TASK PROMPT: All lines in the records below from the line with "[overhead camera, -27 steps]" through the line with "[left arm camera" are to be given again exactly, both ends included; the pictures are to be left out.

DATA FOR THE TASK START

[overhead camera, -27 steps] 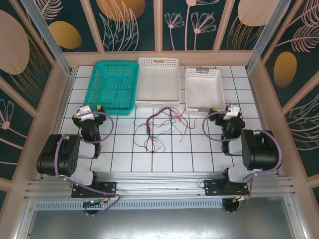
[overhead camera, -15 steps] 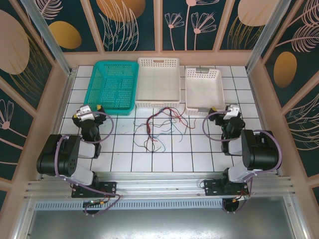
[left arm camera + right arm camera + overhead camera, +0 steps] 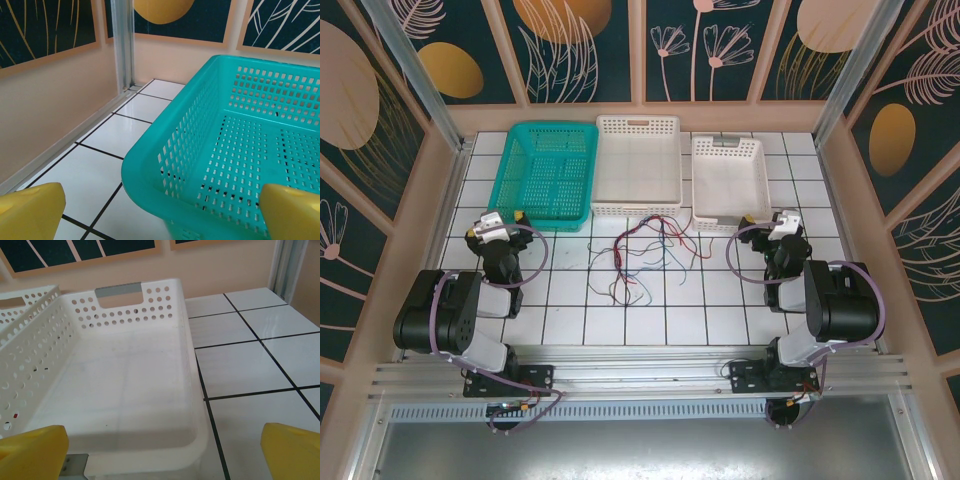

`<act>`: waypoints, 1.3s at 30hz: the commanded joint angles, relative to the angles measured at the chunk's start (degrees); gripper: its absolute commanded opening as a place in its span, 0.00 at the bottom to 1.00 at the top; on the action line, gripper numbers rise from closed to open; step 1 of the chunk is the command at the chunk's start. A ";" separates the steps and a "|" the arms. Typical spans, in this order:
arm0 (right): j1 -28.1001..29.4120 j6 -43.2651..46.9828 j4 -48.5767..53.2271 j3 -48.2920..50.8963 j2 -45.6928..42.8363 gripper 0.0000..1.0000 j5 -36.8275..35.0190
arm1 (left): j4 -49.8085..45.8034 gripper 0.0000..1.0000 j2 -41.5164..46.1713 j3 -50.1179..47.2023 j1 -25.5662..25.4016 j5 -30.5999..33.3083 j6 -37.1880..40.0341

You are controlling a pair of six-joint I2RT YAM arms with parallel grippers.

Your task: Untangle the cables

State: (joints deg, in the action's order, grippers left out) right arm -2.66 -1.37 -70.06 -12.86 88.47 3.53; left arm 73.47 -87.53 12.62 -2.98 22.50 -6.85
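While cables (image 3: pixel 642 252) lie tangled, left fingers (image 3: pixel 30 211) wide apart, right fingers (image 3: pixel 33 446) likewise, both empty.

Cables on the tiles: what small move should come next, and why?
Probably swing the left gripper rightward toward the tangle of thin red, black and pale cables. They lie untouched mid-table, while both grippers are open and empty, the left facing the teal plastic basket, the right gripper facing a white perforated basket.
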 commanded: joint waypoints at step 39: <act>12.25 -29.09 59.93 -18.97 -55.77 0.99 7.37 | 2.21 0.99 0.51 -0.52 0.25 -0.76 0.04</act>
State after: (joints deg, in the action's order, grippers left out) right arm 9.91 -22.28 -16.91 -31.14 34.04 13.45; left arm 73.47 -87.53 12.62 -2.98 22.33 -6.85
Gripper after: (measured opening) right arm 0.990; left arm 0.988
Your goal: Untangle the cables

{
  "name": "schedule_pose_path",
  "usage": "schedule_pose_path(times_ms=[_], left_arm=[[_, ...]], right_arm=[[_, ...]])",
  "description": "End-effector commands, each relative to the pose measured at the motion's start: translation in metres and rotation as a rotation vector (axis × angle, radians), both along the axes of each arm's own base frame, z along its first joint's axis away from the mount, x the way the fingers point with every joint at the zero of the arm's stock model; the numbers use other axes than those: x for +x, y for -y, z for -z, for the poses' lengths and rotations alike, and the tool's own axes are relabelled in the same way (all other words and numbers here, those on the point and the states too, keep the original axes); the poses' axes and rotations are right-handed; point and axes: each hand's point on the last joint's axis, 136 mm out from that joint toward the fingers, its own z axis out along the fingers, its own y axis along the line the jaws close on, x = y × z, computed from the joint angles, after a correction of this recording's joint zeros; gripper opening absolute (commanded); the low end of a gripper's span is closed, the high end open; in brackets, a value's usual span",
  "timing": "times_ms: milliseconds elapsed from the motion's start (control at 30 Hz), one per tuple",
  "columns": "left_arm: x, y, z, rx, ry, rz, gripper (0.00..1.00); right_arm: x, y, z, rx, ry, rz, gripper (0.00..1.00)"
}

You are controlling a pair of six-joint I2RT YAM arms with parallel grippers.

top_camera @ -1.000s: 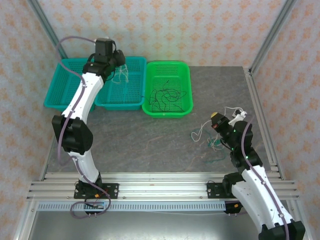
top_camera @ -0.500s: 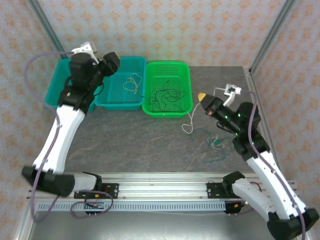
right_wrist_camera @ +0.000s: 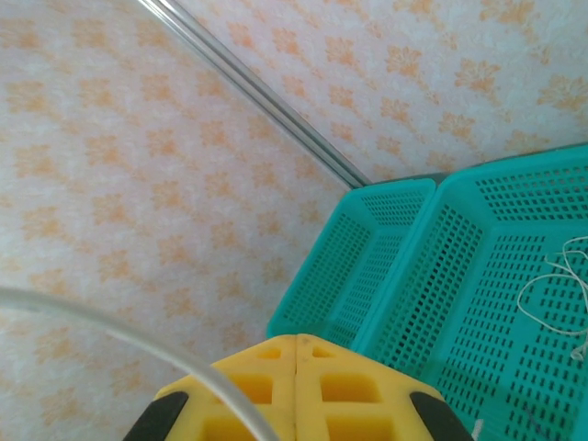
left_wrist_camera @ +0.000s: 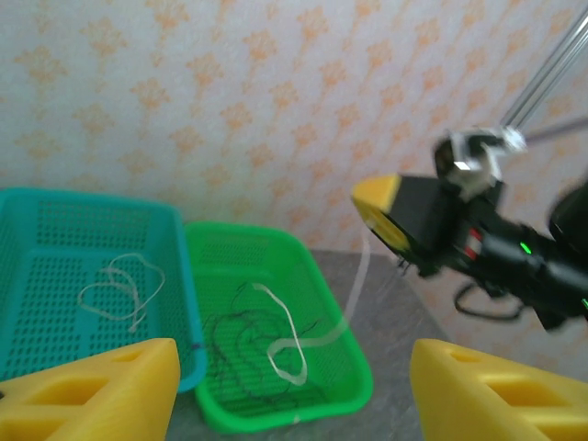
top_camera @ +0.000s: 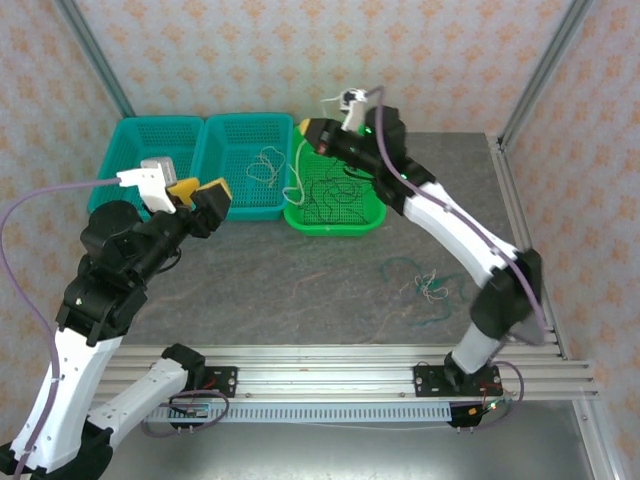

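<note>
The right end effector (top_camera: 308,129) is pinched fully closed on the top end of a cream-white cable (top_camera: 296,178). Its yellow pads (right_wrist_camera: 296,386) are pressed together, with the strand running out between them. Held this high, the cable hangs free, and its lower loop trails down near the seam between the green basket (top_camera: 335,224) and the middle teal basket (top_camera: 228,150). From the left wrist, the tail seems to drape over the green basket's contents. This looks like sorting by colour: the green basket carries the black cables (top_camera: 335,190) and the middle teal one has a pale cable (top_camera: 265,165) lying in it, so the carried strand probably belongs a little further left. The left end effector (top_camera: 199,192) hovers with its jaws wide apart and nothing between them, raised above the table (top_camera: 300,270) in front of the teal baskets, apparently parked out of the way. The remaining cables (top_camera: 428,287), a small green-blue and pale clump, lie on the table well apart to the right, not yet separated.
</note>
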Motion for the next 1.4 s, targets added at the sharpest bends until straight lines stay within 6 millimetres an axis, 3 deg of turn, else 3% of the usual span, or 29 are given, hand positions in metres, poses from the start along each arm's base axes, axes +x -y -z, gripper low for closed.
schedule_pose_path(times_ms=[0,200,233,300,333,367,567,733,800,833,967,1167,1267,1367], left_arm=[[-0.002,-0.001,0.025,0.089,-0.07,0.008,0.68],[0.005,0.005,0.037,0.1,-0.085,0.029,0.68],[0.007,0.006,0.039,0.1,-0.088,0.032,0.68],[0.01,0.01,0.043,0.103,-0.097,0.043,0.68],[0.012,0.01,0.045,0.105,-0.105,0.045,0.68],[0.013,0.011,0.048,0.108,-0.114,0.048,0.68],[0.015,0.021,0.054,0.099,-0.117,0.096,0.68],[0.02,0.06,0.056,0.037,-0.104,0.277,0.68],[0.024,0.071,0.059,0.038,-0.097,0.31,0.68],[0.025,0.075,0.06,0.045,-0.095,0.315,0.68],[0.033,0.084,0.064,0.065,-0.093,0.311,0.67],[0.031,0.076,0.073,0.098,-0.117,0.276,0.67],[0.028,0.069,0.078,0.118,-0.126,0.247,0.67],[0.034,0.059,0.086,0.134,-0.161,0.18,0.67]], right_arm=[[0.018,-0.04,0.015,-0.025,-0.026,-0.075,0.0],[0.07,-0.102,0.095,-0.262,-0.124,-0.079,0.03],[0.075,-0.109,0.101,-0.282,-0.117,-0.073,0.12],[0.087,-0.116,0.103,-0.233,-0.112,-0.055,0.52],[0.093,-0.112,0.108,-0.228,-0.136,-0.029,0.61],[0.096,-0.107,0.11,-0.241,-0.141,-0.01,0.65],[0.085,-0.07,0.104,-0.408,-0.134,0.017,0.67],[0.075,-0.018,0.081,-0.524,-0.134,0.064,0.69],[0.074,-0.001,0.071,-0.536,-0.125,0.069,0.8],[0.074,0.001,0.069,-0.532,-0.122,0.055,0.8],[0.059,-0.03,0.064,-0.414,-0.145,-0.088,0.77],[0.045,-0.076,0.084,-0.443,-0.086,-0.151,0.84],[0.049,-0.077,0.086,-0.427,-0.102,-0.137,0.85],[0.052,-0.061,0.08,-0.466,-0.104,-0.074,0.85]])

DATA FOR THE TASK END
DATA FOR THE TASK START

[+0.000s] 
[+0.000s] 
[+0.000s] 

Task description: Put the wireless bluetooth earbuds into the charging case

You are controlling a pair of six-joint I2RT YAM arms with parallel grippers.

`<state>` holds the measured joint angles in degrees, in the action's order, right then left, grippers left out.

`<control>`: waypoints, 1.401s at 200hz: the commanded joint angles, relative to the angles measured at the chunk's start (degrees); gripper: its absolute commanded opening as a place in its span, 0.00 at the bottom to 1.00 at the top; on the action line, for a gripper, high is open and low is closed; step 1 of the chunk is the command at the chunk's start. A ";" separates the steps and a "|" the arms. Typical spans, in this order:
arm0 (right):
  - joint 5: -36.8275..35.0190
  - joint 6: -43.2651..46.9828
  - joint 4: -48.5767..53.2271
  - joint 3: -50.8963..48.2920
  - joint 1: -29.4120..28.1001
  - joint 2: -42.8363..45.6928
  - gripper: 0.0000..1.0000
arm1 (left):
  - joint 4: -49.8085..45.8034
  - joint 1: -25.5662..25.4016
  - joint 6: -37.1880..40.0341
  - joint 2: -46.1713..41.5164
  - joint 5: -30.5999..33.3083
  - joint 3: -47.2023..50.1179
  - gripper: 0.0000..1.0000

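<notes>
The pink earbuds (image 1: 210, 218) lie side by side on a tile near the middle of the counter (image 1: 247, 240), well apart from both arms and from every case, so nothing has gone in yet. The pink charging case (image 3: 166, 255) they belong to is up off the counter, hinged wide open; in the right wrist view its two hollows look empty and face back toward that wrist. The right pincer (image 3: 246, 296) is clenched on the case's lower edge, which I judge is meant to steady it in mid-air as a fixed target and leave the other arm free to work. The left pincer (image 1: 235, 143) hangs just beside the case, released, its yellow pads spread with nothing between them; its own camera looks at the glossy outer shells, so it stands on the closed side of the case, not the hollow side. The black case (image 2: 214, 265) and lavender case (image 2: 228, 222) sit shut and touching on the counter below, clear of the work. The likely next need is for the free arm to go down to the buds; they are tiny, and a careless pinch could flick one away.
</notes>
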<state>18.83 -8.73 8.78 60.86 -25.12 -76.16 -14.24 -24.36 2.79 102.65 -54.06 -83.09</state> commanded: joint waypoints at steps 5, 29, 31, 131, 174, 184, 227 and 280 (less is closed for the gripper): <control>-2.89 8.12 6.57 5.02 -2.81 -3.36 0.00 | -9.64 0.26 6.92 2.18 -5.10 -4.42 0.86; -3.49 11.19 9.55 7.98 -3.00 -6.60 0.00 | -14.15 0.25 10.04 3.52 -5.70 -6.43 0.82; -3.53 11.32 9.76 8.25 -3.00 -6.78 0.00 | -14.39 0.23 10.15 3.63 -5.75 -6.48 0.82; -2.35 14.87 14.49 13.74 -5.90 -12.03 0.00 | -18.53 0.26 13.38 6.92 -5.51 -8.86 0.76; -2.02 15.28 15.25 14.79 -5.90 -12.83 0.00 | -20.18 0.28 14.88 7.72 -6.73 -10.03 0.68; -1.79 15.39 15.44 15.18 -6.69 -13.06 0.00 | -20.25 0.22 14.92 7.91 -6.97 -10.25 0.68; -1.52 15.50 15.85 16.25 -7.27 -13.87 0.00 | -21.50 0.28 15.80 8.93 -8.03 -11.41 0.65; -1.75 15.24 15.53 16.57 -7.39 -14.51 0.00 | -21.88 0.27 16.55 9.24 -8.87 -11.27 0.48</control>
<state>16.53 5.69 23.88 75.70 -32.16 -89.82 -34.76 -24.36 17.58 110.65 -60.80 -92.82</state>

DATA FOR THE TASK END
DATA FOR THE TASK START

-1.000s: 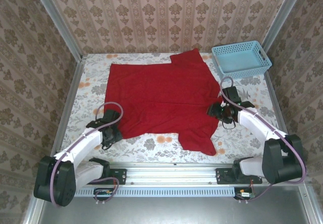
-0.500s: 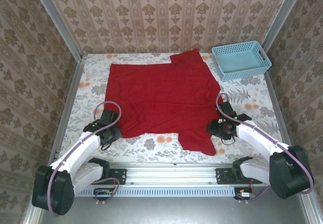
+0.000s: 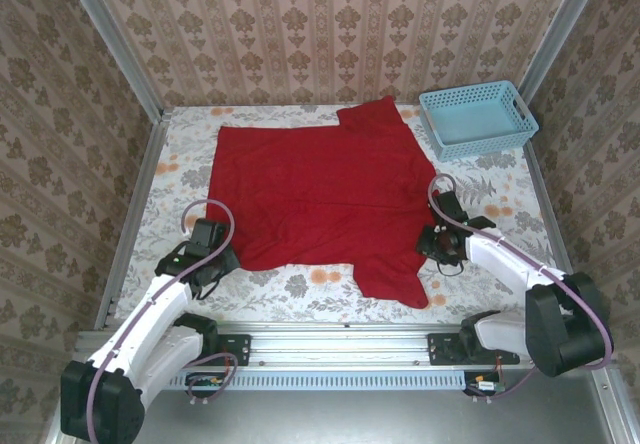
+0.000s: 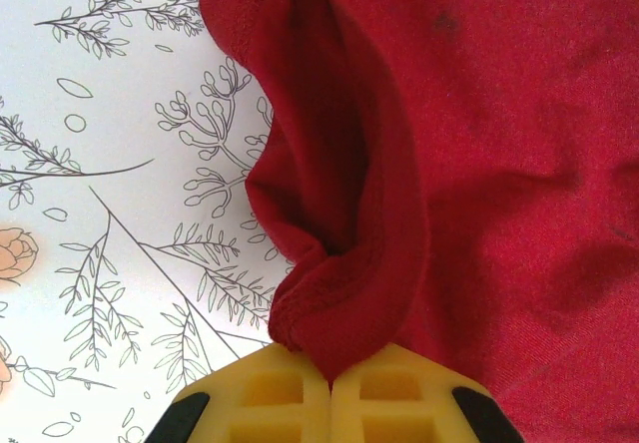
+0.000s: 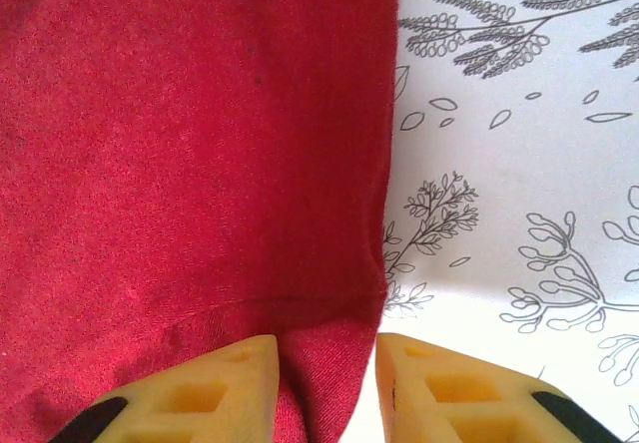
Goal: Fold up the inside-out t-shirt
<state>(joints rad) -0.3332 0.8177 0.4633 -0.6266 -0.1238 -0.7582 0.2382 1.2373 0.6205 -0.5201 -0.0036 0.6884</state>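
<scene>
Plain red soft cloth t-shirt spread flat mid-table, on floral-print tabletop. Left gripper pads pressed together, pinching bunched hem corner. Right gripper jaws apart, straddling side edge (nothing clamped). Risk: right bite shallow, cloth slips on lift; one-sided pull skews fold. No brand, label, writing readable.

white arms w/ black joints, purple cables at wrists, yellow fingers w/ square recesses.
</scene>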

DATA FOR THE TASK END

RESULT FOR THIS EXERCISE:
[overhead camera, -27 steps] 
[overhead camera, -15 steps] 
[left arm camera + right arm camera + overhead camera, +0 steps] 

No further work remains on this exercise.